▶ [Activity]: Write out each line below exactly as it appears.

•••••

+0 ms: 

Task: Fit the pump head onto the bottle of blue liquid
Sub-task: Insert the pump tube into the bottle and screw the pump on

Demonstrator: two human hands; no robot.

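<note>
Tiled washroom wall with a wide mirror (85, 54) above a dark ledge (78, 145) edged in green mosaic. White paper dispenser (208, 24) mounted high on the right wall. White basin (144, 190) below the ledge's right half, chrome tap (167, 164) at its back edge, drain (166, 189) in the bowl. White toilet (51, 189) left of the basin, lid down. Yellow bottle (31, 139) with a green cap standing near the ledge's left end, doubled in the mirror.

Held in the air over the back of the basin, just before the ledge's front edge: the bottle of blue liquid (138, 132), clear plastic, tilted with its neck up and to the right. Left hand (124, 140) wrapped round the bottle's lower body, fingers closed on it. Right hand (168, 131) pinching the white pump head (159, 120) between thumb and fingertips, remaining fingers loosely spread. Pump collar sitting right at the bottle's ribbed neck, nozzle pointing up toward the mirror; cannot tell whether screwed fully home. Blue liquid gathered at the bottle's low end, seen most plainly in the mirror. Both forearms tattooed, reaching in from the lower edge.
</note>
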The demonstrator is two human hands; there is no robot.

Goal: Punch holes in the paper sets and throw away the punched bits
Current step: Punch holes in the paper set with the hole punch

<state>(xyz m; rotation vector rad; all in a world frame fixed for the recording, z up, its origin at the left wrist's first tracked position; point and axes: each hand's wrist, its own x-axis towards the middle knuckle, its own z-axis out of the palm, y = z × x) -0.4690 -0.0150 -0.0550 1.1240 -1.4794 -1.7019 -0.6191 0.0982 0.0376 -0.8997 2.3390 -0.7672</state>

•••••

▶ [Written response]:
+0 ms: 

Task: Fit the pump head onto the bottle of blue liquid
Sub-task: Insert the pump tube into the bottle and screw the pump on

Demonstrator: two human hands; no robot.

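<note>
Tiled washroom wall with a wide mirror (85, 54) above a dark ledge (78, 145) edged in green mosaic. White paper dispenser (208, 24) mounted high on the right wall. White basin (144, 190) below the ledge's right half, chrome tap (167, 164) at its back edge, drain (166, 189) in the bowl. White toilet (51, 189) left of the basin, lid down. Yellow bottle (31, 139) with a green cap standing near the ledge's left end, doubled in the mirror.

Held in the air over the back of the basin, just before the ledge's front edge: the bottle of blue liquid (138, 132), clear plastic, tilted with its neck up and to the right. Left hand (124, 140) wrapped round the bottle's lower body, fingers closed on it. Right hand (168, 131) pinching the white pump head (159, 120) between thumb and fingertips, remaining fingers loosely spread. Pump collar sitting right at the bottle's ribbed neck, nozzle pointing up toward the mirror; cannot tell whether screwed fully home. Blue liquid gathered at the bottle's low end, seen most plainly in the mirror. Both forearms tattooed, reaching in from the lower edge.
</note>
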The demonstrator is two human hands; there is no robot.

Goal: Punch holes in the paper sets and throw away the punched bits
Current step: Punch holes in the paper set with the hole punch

<state>(xyz m; rotation vector rad; all in a world frame fixed for the recording, z up, its origin at the left wrist's first tracked position; point and axes: each hand's wrist, its own x-axis towards the middle knuckle, its own z-axis out of the palm, y = z × x) -0.4690 -0.0150 -0.0550 1.1240 -1.4794 -1.7019 -0.6191 0.0982 0.0376 -0.8997 2.3390 -0.7672</state>

The exercise is done, and no more output is needed.